En un tiempo, me preocupaba mucho el monofisismo. Refutado en el Concilio de Calcedonia de 451, la teoría era que la humanidad de Jesús era tan insignificante, de cara a su divinidad, se disolvía como gota de vinagre en el mar. Eso es mucho más que folclor catequético. Si la humanidad de Jesús es insignificante, la humanidad de mi prójimo es menos importante aún. Por eso, en las comunidades monofisitas, (hay muchas, todavía) suelen disolverse los proyectos sociales como gota de vinagre en el mar. Las viudas, los huérfanos y los extranjeros dejan de importar. Nos quedamos con los sacramentos y el incienso.

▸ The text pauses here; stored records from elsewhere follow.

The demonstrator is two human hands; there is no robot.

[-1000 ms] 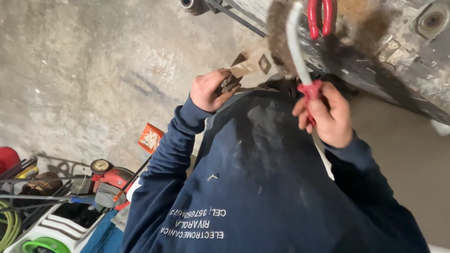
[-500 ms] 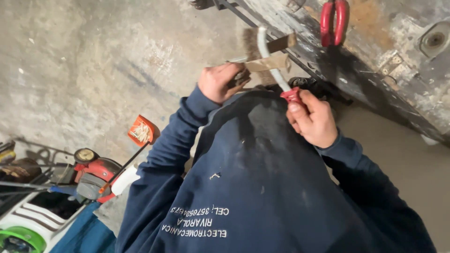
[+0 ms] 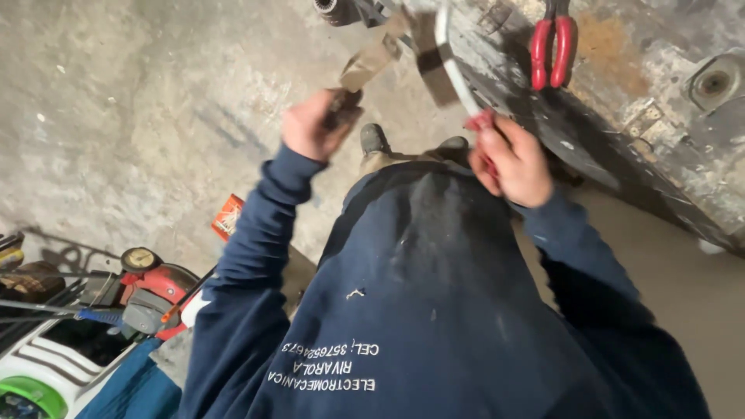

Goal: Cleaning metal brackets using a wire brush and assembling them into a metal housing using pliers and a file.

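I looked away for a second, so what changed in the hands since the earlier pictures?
The left hand swung out to the left, away from the right hand, drawing the tan strip up and taut. Both grips stayed: left on the strip, right on the white tube. The red pliers still lie on the bench.

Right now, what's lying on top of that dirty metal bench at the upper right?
Red-handled pliers lie on the grimy bench, beside a round fitting. The white cable from the right hand arcs over its edge. The bench's far end is out of frame.

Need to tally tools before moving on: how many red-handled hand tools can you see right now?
2. Red-handled pliers lie on the dirty workbench at top right; the right hand grips another red-handled tool. More may be hidden.
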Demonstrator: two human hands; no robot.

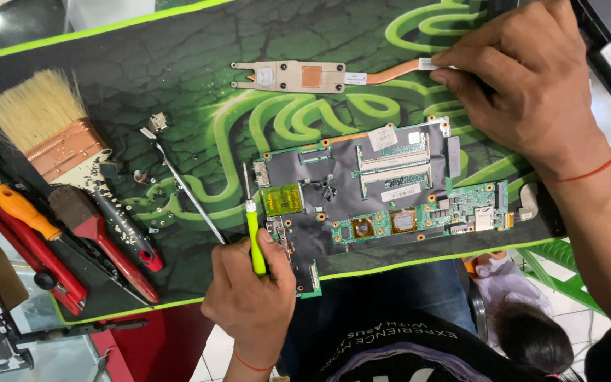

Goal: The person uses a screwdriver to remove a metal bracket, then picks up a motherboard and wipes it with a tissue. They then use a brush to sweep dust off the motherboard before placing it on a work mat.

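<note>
While a wide paintbrush (58, 141) lies at nine o'clock on the bench mat (178, 56), the left hand (249, 297) at six o'clock has its grip pinched on a green screwdriver (254, 240) beside the circuit board (383, 191); at one o'clock the right hand (525, 78) pinches the copper heatsink pipe (334, 76).
</note>
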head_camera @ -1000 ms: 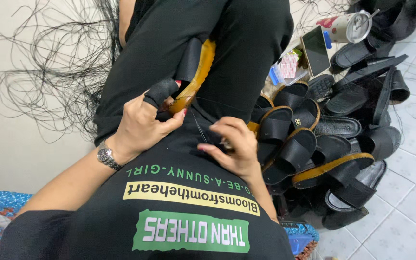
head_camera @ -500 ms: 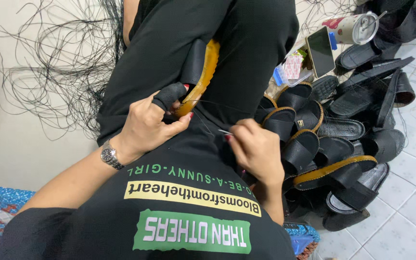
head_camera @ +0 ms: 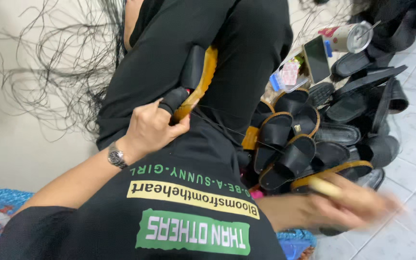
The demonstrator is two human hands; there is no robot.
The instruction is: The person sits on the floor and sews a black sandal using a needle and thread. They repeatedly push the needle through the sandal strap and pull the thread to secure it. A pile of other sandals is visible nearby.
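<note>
The left hand point(head_camera: 152, 127) pinches the sandal point(head_camera: 196, 79) shut against the lap; the right hand point(head_camera: 347, 204), blurred and apparently closed, draws thread point(head_camera: 227, 127) out sideways over the sandal pile point(head_camera: 314, 139). Best to pull evenly and keep the sandal pinned.

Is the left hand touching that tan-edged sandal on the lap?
Touching. The head view shows the left hand gripping the sandal, its covered finger pressed on the tan sole edge.
</note>
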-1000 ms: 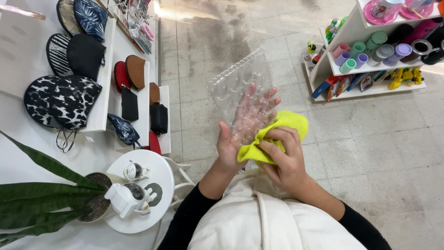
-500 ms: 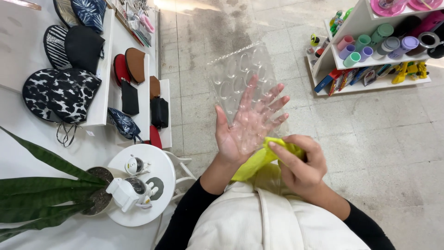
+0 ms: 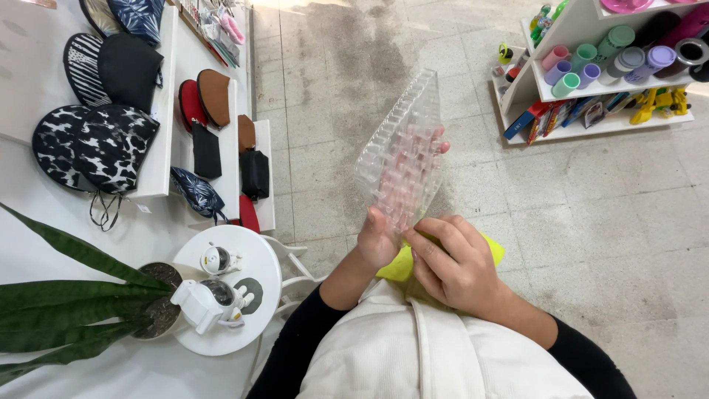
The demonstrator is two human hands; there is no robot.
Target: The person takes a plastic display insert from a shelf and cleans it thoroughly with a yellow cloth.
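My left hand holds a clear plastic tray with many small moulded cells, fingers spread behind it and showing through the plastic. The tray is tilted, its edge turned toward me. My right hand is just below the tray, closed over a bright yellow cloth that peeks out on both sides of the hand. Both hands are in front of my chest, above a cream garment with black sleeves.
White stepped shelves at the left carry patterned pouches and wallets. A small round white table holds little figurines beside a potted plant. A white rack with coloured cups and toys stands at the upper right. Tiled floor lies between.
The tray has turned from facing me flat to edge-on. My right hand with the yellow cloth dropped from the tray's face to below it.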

Hoy por hoy, estoy preocupado por el docetismo. Es una herejía más antigua, del segundo siglo, desmentido por San Ignacio de Antioquia y San Ireneo de Lyon. Es una formulación más extrema que el monofisismo. No les entraba en la cabeza que la divinidad podría manifestarse en un cuerpo mortal siquiera. Les parecía contradictorio. Los docetas proponían que la humanidad de Jesús era sólo una ilusión. Un show. Un espectáculo.
En su carta a los Esmirniotas, San Ignacio observa que, al igual que en el monofisismo, lo primero que desaparece es la obra solidaria. No hay, en la propuesta doceta, ningún compromiso de servir a Cristo y al prójimo. Queda solamente una evasión del mundo real.
El agravante, en el caso del docetismo, es que desaparece la solemnidad litúrgica, también. Si Cristo no es más que un show, la práctica religiosa, tampoco. Por eso, las grandes producciones con luces, trompetas y efectos especiales. Es bronce que suena, sin sentido alguno. Los docetas no distinguen entre el espectáculo y la devoción verdadera.
Por eso, me preocupa la creciente devoción al santo micrófono. Es el cetro de poder en los medios de comunicación. Su centralidad en los encuentros religiosos tiene su origen en la cultura protestante, donde solamente la palabra (y no el sacramento) tiene el poder de salvar. Pero docetismo es peor que protestantismo. La palabra se vacía de contenido. Los movimientos, las grandes manifestaciones y los encuentros mundiales se inclinan para una religiosidad espectacular, sin sentido, sin experiencias místicas y sin obras solidarias.